Apesar das bombas e dos acordos diplomáticos,

apesar do nevoeiro denso

que esconde navios compridos, cinzentos e armados,

apesar do ronco dos aviões ajato,

dos estampidos supersônicos,

dos campos de concentração

onde, os velhos mordiscam a morte

e os moços já não existem,

apesar das bandeiras,

das muitas bandeiras nervosas e bailarinas,

das inquietas bandeiras de asas mutiladas,

apesar da vingança e da conquista,

dos aleijados, dos órfãos, das viúvas,

apesar dos cadáveres sem túmulo,

expostos e pisados, apesar da insônia,

das fronteiras,

do ódio velado, do profundo ódio

dos que foram derrubados mas não se perturbam,

apesar das experiências atômicas,

Paz na Terra!

Paz na Terra aos homens de boa vontade!

Eis o Natal, criaturas,

vinde bebê-lo sem o auxílio de vasilhas e potes de barro dos muitos países,

vinde bebê-lo com as mãos em concha,

com quem se salva!

Vêm de longe os magos:

são silhuetas que os raios da estrela,

que os fios dourados da estrela do Oriente

puxam, fazem andar, fazem parar, ensinam...

Vêm de longe os magos

para a fonte da água...

Ouço vozes longínquas,

vozes ciclópicas, abafadas pela distância,

mas nítidas, definidas, exatas,

são vozes proféticas anunciando o tempo:

Isaías, Jeremias, Davi...

essas vozes completam o Natal,

definem e traduzem o Natal perfeito,

ouço vozes que cantam num coro harmonioso,

não há dissonâncias, nenhuma sequer.

O menino dorme embalado pela estrela,

José medita,

Maria sorri...

sorri pelos olhos, pela boca, pelo corpo,

acariciada por essa alegria repousante

que é ser mãe.

Os magos estão curvados

numa atitude obediente,

chegaram de muito longe

para viver o Natal!

Os pastores cantam, os pássaros deslizam,

não há nada morto,

tudo é vida abundante,

eis o Natal!

Cantarei o Natal!

Glória a Deus nas alturas e Paz na Terra aos homens!

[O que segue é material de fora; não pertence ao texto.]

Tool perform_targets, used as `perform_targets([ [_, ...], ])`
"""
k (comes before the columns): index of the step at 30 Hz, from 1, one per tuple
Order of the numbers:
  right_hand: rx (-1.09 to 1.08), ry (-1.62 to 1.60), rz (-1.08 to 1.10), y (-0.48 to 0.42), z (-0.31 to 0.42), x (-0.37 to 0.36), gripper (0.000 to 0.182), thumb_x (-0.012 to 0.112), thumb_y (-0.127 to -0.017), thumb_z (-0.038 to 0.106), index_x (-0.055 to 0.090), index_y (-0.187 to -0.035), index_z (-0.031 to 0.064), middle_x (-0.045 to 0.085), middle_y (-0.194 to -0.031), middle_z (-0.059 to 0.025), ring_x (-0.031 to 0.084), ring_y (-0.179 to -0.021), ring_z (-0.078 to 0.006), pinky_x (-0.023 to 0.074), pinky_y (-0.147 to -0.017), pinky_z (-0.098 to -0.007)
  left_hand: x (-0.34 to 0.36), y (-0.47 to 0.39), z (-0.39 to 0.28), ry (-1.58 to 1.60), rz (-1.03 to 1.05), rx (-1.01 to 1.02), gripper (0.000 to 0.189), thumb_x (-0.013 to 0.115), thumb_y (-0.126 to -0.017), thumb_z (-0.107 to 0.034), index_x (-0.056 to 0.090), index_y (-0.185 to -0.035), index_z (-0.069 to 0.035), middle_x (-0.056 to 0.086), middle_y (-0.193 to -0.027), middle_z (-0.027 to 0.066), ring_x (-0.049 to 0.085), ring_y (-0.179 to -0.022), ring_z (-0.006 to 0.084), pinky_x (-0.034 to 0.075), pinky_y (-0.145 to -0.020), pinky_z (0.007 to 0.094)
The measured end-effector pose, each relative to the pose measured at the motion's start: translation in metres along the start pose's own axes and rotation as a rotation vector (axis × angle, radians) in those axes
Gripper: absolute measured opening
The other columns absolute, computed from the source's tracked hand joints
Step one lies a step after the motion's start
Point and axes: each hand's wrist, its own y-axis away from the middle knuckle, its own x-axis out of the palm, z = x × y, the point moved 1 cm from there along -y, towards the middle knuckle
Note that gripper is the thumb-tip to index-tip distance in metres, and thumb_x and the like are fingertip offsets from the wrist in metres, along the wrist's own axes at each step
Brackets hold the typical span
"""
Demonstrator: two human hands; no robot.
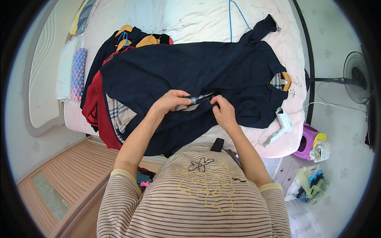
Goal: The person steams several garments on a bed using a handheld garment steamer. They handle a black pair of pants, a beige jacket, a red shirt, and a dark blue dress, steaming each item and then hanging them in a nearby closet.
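Note:
A navy coat lies spread across the bed, its collar towards the right. A wooden hanger shows at its neck. My left hand pinches the coat's front edge, turned so that the plaid lining shows. Close by on the right, my right hand grips the dark front edge between thumb and fingers, beside a small dark button. At the lower left the hem is folded back over more plaid lining. One sleeve reaches up and to the right; folds hide the rest of the front.
Other garments on wooden hangers, one of them red, lie under the coat's left end. A blue hanger rests beyond it. The hair dryer and its cord lie near the bed's right corner. A standing fan is farther right.

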Motion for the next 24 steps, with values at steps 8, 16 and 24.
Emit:
perform_targets([
  [8,0.106,-0.046,0.039,-0.002,0.009,-0.002,0.015,0.057,-0.078,0.014,0.058,-0.092,0.0084,0.063,-0.080,-0.0123,0.061,-0.079,-0.0327,0.0471,-0.068,-0.0399,0.015,-0.015,-0.015,-0.270,-0.034,0.082,0.014,0.064,-0.081,-0.003,0.068,-0.094,0.000,0.061,-0.075,0.0001,0.051,-0.054,0.0091,0.041,-0.051,0.0209],
  [16,0.204,0.136,-0.014,-0.023,-0.002,0.004,0.015,0.057,-0.080,0.016,0.059,-0.093,0.0090,0.066,-0.079,-0.0133,0.063,-0.078,-0.0336,0.0479,-0.068,-0.0422,0.050,0.003,-0.016,-0.831,-0.305,0.611,0.013,0.064,-0.079,-0.009,0.065,-0.091,-0.003,0.057,-0.080,0.0084,0.059,-0.077,0.0239,0.046,-0.070,0.0307],
  [24,0.113,0.064,0.011,-0.019,0.001,-0.004,0.012,0.054,-0.082,0.013,0.059,-0.092,0.0074,0.066,-0.080,-0.0131,0.063,-0.075,-0.0342,0.0481,-0.067,-0.0430,0.063,-0.020,-0.007,-0.848,-0.373,0.531,0.018,0.066,-0.076,-0.016,0.069,-0.093,-0.010,0.066,-0.078,0.0058,0.062,-0.072,0.0224,0.049,-0.068,0.0328],
])
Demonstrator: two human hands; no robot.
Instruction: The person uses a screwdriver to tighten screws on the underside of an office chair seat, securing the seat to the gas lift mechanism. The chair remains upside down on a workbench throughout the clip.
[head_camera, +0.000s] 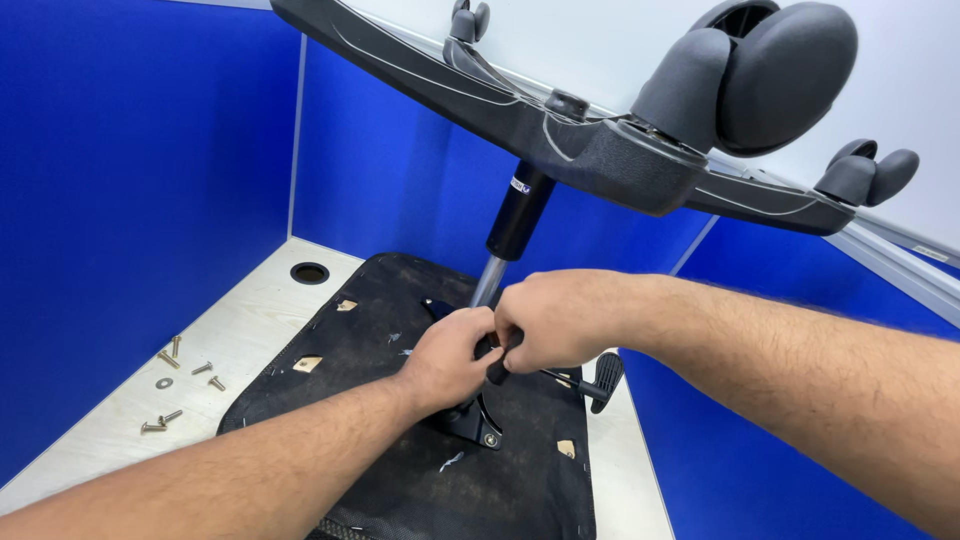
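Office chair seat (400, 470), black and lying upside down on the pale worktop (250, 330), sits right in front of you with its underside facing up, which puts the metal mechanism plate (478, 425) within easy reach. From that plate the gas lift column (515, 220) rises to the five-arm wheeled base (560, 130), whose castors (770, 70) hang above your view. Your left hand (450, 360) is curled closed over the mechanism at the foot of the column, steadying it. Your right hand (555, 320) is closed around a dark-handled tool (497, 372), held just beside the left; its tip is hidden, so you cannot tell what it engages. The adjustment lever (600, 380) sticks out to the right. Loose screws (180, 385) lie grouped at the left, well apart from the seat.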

Ecoe meu cântico pelas cercanias indevassáveis,

inunde os templos como vendaval impetuoso,

aqueça choupanas de famílias pobres,

alimente pobres, acenda nos olhos do menino triste.

O suave brilho da esperança presente, alimente pobres com o pão macio, branco e generoso, perfumado e quente.

Sacuda cidades o meu puro cântico e destrua planos de vingança e ódio.

Proclame o saltério, respondam as cordas, confirmem os arcos, com maviosas vozes, doces, sussurrantes, gritem as trombetas, chorem as mulheres, repitam os homens, cantem as crianças...

O Natal é isto: um misto de luzes e vidas, um misto de perdão e calma, mas calma profunda que nos satisfaz. O Natal de Cristo é o cântico eterno da perfeita Paz...

da Paz - verdadeira, da Paz - humildade, dessa Paz sincera proclamada aos homens:  

Paz na Terra aos homens de boa vontade!